▶ [Problem to solve]: Could you repeat the entries below exactly, but only from the line with "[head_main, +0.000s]" through the line with "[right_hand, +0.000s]", and without any picture?

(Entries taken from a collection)
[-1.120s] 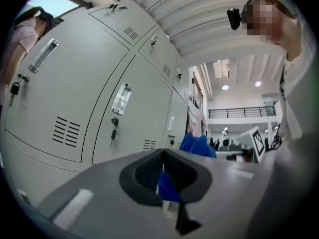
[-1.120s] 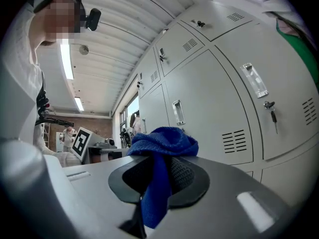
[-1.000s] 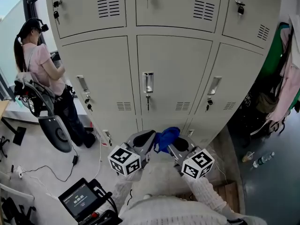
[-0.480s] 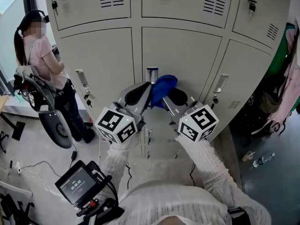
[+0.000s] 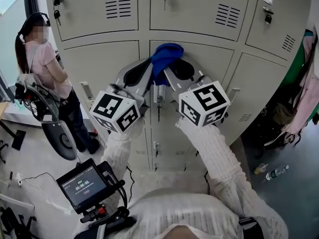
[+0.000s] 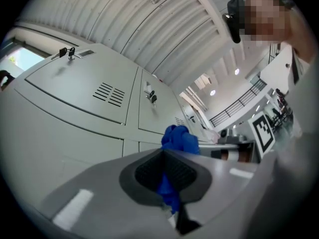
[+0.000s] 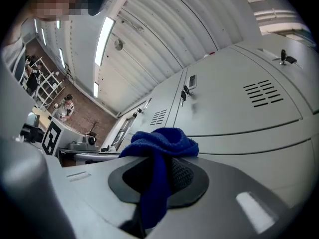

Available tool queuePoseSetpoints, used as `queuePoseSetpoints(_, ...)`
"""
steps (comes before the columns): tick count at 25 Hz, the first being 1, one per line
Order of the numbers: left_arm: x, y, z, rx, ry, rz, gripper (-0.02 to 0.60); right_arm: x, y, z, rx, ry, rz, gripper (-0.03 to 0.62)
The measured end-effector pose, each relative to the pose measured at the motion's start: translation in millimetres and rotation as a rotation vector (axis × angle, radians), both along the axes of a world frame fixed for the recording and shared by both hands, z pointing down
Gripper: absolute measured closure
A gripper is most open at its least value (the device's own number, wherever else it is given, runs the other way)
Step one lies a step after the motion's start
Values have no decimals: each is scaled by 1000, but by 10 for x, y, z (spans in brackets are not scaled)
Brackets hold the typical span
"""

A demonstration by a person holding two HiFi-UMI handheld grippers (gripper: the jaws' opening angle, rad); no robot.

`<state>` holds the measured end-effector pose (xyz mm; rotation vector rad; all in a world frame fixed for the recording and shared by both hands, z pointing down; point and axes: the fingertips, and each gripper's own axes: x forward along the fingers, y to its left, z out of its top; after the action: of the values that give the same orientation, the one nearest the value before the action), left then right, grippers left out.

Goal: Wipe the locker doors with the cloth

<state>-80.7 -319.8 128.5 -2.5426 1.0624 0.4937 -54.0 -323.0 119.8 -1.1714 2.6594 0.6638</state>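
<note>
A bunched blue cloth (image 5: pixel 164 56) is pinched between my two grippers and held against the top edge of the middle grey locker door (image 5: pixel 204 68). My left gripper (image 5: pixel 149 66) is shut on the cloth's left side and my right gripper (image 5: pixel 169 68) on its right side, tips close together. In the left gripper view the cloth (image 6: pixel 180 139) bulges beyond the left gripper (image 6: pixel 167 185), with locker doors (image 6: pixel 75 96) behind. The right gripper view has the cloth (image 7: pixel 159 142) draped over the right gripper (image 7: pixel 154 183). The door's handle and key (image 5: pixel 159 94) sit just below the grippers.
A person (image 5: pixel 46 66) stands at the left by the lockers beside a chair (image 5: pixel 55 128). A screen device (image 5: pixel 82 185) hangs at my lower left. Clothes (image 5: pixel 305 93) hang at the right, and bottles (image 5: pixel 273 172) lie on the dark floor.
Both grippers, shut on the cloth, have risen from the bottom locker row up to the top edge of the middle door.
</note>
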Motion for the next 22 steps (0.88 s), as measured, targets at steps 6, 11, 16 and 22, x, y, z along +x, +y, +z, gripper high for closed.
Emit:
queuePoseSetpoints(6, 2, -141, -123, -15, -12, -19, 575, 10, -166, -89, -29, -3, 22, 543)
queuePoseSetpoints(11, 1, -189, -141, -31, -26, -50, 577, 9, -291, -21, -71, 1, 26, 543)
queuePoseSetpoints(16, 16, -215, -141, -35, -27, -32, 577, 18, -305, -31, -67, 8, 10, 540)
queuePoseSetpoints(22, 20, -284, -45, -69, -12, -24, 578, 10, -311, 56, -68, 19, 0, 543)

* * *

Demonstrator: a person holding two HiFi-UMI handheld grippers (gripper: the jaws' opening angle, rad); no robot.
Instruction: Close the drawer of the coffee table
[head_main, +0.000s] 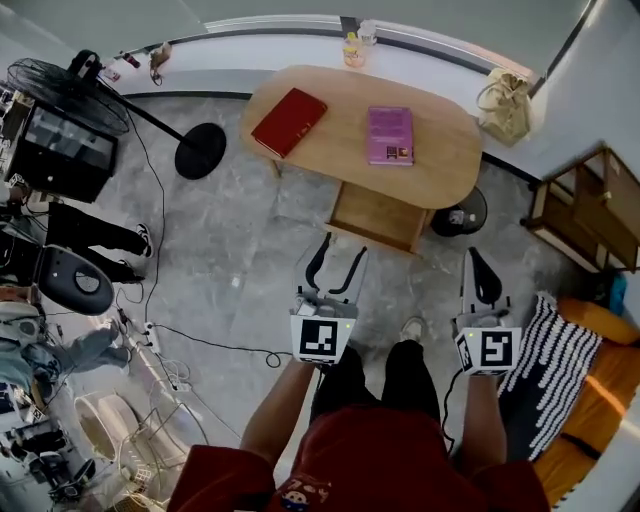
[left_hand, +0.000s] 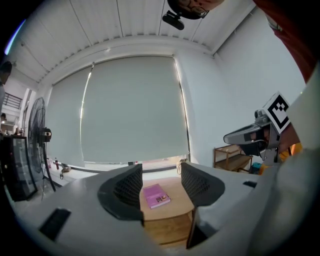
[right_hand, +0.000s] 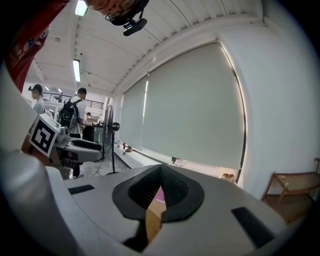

▶ [Solution to the exercise]:
[head_main, +0.000s] 
[left_hand, +0.000s] 
[right_hand, +0.000s] 

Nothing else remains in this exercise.